La ricostruzione di Alganesh si arricchisce delle dichiarazioni di una autorevole fonte dell’Organizzazione Mondiale della Sanità che ha chiesto di rimanere anonima.
Ecco la sua denuncia: “Non esiste alcun tipo di controllo sugli ospedali militari egiziani. Anche le autorità sanitarie del Paese sanno poco o nulla di quanto accade lì dentro”.
L’Egitto inoltre è molto vicino a paesi come gli Emirati Arabi e Israele, dove la domanda di organi è particolarmente forte, e ha strutture sanitarie e competenze mediche adeguate ad effeturare i trapianti.
Caratteristiche che secondo Global Financial Integrity fanno del paese arabo un centro continentale e mondiale per il traffico illecito di organi e della sua capitale uno dei mercati più importanti.
A differenza dell’Europa e dell’Italia in particolare dove, ricorda Alessandro Nanni Costa, direttore generale del Centro Nazionale Trapianti, “facciamo un attento controllo sulle liste di attesa dei trapianti e verifichiamo se qualcuno scompare all’improvviso”.
Dal Sinai al Sudan.
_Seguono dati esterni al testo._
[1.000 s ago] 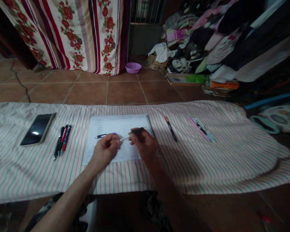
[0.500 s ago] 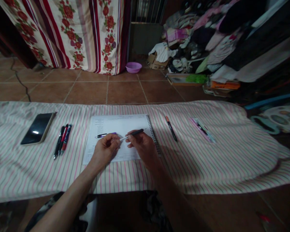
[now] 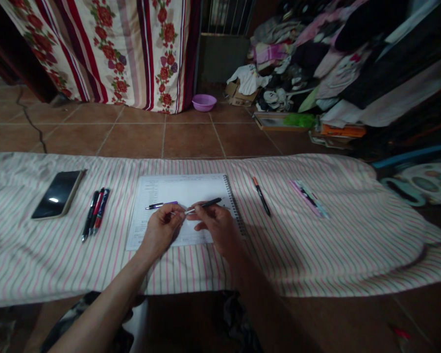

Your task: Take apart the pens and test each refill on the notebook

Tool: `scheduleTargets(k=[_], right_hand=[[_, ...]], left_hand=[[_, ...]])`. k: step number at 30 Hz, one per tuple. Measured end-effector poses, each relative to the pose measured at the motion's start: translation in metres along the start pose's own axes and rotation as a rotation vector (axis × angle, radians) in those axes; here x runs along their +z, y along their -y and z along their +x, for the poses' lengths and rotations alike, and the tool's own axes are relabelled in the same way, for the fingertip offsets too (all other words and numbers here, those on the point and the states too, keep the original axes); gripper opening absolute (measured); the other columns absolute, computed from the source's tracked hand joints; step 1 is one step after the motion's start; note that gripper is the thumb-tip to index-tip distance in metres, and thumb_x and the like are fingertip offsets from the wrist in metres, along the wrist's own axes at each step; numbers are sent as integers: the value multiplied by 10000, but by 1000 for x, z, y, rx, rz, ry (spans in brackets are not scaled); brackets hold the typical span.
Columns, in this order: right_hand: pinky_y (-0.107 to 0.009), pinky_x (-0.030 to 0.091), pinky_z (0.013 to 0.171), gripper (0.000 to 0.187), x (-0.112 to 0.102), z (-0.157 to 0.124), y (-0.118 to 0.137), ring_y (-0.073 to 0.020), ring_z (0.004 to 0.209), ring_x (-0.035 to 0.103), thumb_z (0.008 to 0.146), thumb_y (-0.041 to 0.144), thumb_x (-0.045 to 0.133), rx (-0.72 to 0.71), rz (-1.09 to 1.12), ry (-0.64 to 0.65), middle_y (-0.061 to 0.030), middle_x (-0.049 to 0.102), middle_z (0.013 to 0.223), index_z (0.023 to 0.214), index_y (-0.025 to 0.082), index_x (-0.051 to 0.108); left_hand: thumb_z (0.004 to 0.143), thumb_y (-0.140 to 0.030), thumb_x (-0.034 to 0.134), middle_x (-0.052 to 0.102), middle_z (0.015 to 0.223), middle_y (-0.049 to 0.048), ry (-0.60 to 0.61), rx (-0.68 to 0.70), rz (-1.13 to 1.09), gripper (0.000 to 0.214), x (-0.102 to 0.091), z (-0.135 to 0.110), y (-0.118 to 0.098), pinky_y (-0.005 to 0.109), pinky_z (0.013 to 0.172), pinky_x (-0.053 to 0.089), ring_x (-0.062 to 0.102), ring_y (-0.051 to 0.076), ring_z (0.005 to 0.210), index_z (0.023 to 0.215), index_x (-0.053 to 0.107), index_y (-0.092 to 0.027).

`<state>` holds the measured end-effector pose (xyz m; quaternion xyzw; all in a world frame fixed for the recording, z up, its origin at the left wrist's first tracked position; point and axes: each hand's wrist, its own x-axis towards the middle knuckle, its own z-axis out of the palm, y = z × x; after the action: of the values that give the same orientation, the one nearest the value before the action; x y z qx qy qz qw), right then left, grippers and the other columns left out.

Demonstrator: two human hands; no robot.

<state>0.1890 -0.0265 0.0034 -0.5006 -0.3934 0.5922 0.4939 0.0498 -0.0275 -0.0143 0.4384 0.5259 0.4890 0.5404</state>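
Over the spiral notebook (image 3: 194,184), my right hand (image 3: 220,223) is closed on a black pen barrel (image 3: 211,201), which slants up to the right. A thin white pen refill (image 3: 189,211) runs between the barrel side and my left hand (image 3: 161,225), whose thumb and fingers pinch its other end. Whether the refill enters the barrel is hidden by my right fingers. The fingertips of both hands nearly meet. Just beyond my left hand, a purple and black pen (image 3: 161,204) lies on the page.
A phone (image 3: 58,194) and several pens (image 3: 95,213) lie left on the striped cloth (image 3: 301,264). Right of the notebook are a black pen with an orange end (image 3: 260,196) and some pastel pens (image 3: 308,198). A purple basin (image 3: 204,102) stands on the tiled floor.
My hands have drawn slightly closer together, and less of the white refill shows between them. The things lying on the cloth have stayed put.
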Motion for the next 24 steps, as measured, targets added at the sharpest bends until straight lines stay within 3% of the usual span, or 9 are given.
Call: scheduleTargets(k=[11,24], right_hand=[[-333,572,740,273,3,0,-3,-197,756,694,674,394,684,56,173,34,-42,706,764,779,150,622],[-305,574,721,241,4,0,-2,-169,726,692,675,367,699,81,211,55,-30,713,741,778,160,631]], left_hand=[[627,-329,721,558,531,-44,33,-64,-132,242,1,2,8,181,416,290,437,58,431,730,584,-158],[617,-270,700,600,540,-18,-1,-55,-46,203,0,-1,-5,206,506,407,516,85,491,742,609,-141]])
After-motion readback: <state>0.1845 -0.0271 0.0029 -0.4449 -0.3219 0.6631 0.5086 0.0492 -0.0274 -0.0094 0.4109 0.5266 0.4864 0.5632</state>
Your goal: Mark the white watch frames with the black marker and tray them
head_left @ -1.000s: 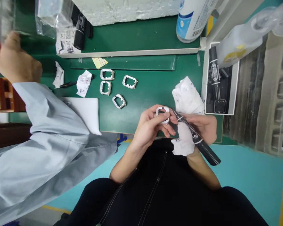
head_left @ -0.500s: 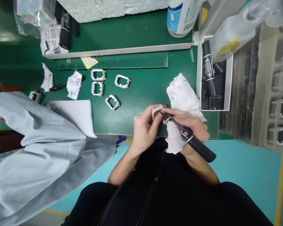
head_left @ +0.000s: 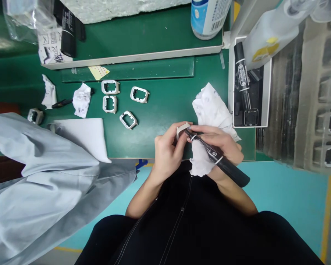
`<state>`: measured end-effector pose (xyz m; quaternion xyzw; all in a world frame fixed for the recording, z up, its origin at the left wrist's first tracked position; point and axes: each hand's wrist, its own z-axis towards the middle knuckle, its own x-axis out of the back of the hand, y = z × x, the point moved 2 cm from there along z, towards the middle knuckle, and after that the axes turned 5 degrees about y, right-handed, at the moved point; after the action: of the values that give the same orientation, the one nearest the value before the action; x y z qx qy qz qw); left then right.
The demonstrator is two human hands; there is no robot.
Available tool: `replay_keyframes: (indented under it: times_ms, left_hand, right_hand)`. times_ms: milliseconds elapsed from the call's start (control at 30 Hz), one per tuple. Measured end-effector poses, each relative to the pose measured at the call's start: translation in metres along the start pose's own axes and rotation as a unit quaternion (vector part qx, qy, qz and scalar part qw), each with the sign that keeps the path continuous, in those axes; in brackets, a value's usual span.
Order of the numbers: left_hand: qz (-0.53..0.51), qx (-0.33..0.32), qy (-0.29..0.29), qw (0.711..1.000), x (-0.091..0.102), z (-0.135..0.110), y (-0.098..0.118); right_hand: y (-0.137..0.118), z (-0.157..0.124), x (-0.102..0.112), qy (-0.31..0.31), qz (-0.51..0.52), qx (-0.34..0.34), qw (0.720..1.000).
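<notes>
My left hand [head_left: 168, 151] pinches a small pale watch-case frame [head_left: 182, 129] between thumb and fingers, close to the table's front edge. In my right hand [head_left: 223, 143] is a black marker pen [head_left: 216, 158], its tip end up against the frame's right side. A crumpled white tissue [head_left: 200, 159] hangs under the marker, also tucked in the right hand. Whether the tip touches the frame, my fingers hide. Several similar frames lie on the green table to the left, among them one tilted frame [head_left: 128, 120] nearest my left hand.
A bigger crumpled cloth [head_left: 212, 108] lies beyond my right hand. At right stand a white box [head_left: 266, 99] with a marker inside, a spray bottle [head_left: 270, 40] and trays of frames [head_left: 300, 110]. A person's grey sleeve [head_left: 60, 158] reaches in at left, by a white pad [head_left: 91, 136].
The view has shifted slightly, so the table items appear a little further left. Both hands keep their hold, and the marker stays at the frame with only a slight change of angle.
</notes>
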<state>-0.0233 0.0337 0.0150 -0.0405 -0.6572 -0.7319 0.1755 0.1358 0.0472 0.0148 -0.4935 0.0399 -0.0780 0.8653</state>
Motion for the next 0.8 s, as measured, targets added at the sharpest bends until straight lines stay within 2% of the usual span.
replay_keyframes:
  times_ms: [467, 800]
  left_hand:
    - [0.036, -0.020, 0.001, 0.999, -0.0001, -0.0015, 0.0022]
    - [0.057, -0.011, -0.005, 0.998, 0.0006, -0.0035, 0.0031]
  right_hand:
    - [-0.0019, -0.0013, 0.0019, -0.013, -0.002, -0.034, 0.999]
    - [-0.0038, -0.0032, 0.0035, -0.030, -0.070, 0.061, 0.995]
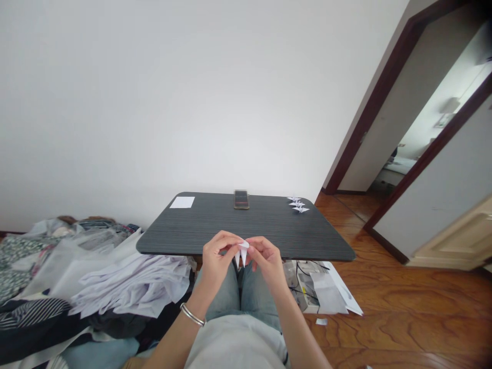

La geopolitica degli stati ha influito pesantemente sulla geografia criminale dei traffici di esseri umani. I ripetuti bombardamenti dell’esercito di Al-Sisi sul Sinai hanno contribuito a liberare la regione dalle organizzazioni criminali che l’avevano trasformata nella loro base operativa, obbligandole a spostare il cuore delle loro attività in Sudan e in Libia.
“Prima dell’intervento dell’esercito — racconta don Moses Zerai, presidente di Habeshia, l’agenzia per la cooperazione allo sviluppo che da anni combatte contro il traffico di uomini — nel deserto del Sinai sono stati ritrovate centinaia di corpi ai quali mancavano organi vitali come reni, fegato e cuore. I profughi ci hanno raccontato che tutto avveniva in strutture mobili, attrezzate come ospedali. Negli ultimi anni sono passati per il Sinai circa 60.000 profughi, per la maggior parte eritrei, etiopi e sudanesi: i rapimenti erano all’ordine del giorno. Poteva infatti capitare che durante uno stesso periodo venissero messe sotto sequestro anche 1.500 persone. E ancora oggi ci sono fosse comuni sparse per tutto il deserto”.
Le denunce internazionali.
Don Moses Zerai ha denunciato il fenomeno dei rapimenti e degli espianti sia al ministero degli Esteri italiano sia all’ambasciata egiziana presso la Santa Sede.
In momenti e con modalità differenti anche Alganesh Fessaha ha tentato di attirare l’attenzione dell’opinione pubblica internazionale intervenendo direttamente presso l’Unione Europea, ma — denuncia oggi — senza ottenere alcun risultato.
L’Unhcr è impegnata nella tutela dei migranti e da marzo a giugno del 2015 ha “istruito”, solo in Sudan, 2.708 profughi sul rischio di rapimenti e del traffico d’organi.
Tutto questo però non basta per frenare il fenomeno: nel febbraio del 2015, a Mosul in Iraq, dodici medici sono stati uccisi perchè — secondo quanto riportato dalle Nazioni Unite — si sono rifiutati di praticare l’espianto degli organi ad alcuni prigionieri.
Il 4 aprile scorso, nel mare di Alessandria d’Egitto, sono stati ritrovati i corpi senza vita di nove somali. La madre e i suoi due bambini piccoli erano stati privati degli organi vitali.
Tante tracce di un’unica disperazione che chiamano in causa l’altra faccia di questo fenomeno.
“I compratori vengono dai paesi ricchi — ribadisce Alessandro Nanni Costa, direttore generale del Centro Nazionale Trapianti — e sono spesso arabi, turchi, israeliani, perfino statunitensi. Da noi, come detto, ci sono maglie strette dalle quali è difficile passare”.
Qualcuno però ci riesce, soprattutto all’estero.
Lo fa affidandosi a broker internazionali o setacciando il deep web. E alla fine sborsa 100.000 dollari per comprarsi una seconda occasione nella vita.